A Makeup Tutorial from Spinette

Dear nonexistent readers,

Due to the impending doom and sneaky approach of midterms, it seems as though the days have inexplicably shrunk.

Apologies to all who have been here long enough to have read this post before, but I will be reposting an old post by Spinette.

Hello! Today we will go over the basics of how to cover up your web blushes! Most people don’t have web blushes because they know how to apply makeup properly, and if you are a lousy bum like me and can’t put on this stuff, this should be very useful.

First, we get the foundation! I like to use a moderate layer of cupcake frosting, since it comes in all different colors and is very diverse. Put it on your face, making sure to cover up everything! If flies and frosting lovers surround you, you are doing very well. Soak up that attention!

The next thing we do is the blush. This is a very, very, very important part of applying cosmetic appliances. I enjoy using Arachnid’s red stick that she puts on her lips. She honestly has no concept of beauty, since red is used for blushes and she doesn’t even have any! In circles, put it on your cheeks. At this point, your red stick should be only a stub. Don’t hold back!

Now for the lipstick. With the little stub you have from the blush, use the last of it on your lips. It should be pink now since you rubbed it onto the frosting (or some other shade with a touch of red if you are a person of color) This, in turn, will give a natural look to your lips. Use the whole stub.

Last but not least, the eyeliner! I use a black fine-point Sharpie to do this. The fine point will allow for thin lines and thick lines too. Use it on your eyes and your eyebrows. Make your eyebrows thick and pointy, making sure the eyebrow doesn’t even look like an eyebrow!  It is very unnatural to have eyebrows since you could look like a certain fourth-wall-breaking slug.

Most people would stop here, but I go above and beyond and do my hair as well. I usually do a messy bun, using a bread bun to measure how high my hair poofs up. On special occasions, I put sugar in my hair, since it makes me look like Elsa and it tastes nice when I get nervous.

For fashion, I usually choose long, dramatic, blood-red capes; short, sunny, yellow tank tops; and Aladdin size pants. I look good in almost everything, except high heels. I still wear them though, as a weapon for defense, in case Arachnid gets mad at me for using up her red stick.

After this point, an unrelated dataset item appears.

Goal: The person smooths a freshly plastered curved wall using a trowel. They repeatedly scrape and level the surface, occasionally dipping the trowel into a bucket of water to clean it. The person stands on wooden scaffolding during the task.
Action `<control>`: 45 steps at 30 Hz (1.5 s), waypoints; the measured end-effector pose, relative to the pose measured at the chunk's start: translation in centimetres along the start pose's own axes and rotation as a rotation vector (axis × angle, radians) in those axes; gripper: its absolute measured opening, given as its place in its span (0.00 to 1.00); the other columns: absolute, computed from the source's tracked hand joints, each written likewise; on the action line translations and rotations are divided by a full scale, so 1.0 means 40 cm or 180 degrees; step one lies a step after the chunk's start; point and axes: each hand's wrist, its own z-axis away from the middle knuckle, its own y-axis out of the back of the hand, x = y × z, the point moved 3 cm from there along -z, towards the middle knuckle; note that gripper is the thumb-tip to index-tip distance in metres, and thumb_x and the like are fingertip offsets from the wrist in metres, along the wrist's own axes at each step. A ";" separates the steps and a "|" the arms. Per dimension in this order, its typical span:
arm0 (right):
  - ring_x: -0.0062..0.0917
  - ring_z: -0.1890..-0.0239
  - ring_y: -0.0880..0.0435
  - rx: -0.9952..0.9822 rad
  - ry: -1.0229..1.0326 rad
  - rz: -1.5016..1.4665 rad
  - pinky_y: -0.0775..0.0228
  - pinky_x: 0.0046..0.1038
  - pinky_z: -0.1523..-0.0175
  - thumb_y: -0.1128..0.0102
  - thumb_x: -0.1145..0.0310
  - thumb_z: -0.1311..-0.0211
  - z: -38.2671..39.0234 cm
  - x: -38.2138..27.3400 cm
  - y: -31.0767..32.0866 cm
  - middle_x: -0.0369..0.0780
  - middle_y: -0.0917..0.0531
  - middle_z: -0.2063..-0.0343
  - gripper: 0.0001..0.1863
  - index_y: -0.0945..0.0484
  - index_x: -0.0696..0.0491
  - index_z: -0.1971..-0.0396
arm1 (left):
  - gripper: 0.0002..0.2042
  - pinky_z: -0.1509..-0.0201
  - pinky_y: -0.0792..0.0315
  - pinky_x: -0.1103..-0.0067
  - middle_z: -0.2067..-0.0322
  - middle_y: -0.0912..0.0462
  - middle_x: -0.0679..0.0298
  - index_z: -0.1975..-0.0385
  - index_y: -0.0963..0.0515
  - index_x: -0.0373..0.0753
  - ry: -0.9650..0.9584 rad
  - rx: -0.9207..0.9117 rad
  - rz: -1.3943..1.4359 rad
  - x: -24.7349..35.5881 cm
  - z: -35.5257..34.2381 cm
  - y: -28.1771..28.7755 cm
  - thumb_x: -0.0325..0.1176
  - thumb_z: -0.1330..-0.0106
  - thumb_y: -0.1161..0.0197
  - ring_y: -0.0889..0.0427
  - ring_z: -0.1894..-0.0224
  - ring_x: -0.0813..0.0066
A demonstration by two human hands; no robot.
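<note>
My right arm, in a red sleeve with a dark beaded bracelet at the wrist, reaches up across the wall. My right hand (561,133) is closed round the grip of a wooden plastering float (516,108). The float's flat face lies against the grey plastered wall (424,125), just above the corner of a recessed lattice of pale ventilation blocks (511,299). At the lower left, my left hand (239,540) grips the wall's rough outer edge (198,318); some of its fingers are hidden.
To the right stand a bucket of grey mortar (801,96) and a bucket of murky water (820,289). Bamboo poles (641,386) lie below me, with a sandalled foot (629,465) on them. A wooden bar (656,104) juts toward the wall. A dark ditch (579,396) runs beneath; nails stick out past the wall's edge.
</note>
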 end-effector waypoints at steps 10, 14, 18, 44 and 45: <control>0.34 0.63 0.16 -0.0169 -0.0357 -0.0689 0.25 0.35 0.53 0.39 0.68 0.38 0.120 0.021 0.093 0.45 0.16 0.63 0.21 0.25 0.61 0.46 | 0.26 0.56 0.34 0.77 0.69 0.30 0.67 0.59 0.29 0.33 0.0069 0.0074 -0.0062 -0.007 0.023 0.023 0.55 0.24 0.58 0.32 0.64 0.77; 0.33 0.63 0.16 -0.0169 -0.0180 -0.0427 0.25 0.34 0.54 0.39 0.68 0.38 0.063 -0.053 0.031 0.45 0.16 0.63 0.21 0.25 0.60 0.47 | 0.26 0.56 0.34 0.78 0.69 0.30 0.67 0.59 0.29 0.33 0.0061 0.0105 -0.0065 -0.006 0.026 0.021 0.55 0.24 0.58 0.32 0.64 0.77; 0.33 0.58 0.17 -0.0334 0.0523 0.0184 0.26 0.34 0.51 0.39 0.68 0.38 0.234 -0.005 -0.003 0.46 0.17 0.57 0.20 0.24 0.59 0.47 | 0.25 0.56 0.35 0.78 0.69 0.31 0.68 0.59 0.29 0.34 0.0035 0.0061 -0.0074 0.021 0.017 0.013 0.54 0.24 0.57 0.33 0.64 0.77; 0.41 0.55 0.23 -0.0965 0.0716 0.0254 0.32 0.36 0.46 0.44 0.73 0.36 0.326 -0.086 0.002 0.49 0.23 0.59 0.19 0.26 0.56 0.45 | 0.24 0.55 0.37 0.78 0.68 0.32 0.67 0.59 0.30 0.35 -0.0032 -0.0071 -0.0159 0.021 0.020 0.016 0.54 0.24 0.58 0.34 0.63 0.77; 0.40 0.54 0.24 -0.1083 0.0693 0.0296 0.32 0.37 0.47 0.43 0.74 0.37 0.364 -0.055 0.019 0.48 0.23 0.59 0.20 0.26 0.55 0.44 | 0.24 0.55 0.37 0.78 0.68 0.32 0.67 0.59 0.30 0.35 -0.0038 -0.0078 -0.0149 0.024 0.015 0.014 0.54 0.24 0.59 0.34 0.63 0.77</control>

Yay! Now you can go out and look super duper pretty! People might point out your incredible fashion sense, laugh with you on the streets, or gaze at you with lovesick side glances.

Have fun with your new look!

 

(Not) Brushing Your Hair

When I was little, I absolutely detested (and rarely) brushed my hair. It was so painful. Like stabbing porcupines into your skull. (I had the fine-toothed combs.) I was (and am) one to favor comfort over fanciness, so I never brushed my hair. Maybe once a month if it was a lucky one.

I didn’t like it when my mother brushed my hair for me because it always hurt more so than if I were to brush my own hair. Therefore, when I was forced by my mother to brush my hair, I would pick the lesser of the two evils and brush my own hair.

But I never did it well enough. I never really tried. So it always looked the same before and after I brushed it and my mother would insist that she do it again herself.

I never did well enough because “brushing hair well=pain,” so I shirked my brushing duties and usually only brushed the top layer of my hair.

So I thought of a new idea to get rid of the accursed knots in my hair.

I would brush my hair myself, and whenever I came across a knot, I cut it out.

Eventually, I did learn to like brushing my hair.

In fact, I loved it.

This sudden change in attitude to hair-brushing was due to a very special brush. It came in a craft kit and it was a little compact brush that you could put sequins on. AND THIS BRUSH DIDN’T HURT!

I was mystified. I was entranced. I was lost in the magical depths of this hairbrush.

I would spend all my waking hours brushing my hair until it was really soft and shiny and people commented, “How lovely. I wish I could have hair as lustrous as yours. What shampoo are you using?”. (I didn’t use shampoo that often.)

But this time of ignorant bliss was coming to a close.

We went on vacation.

I was in the bathroom, brushing my hair when the brush flew out of my hand and fell into the toilet.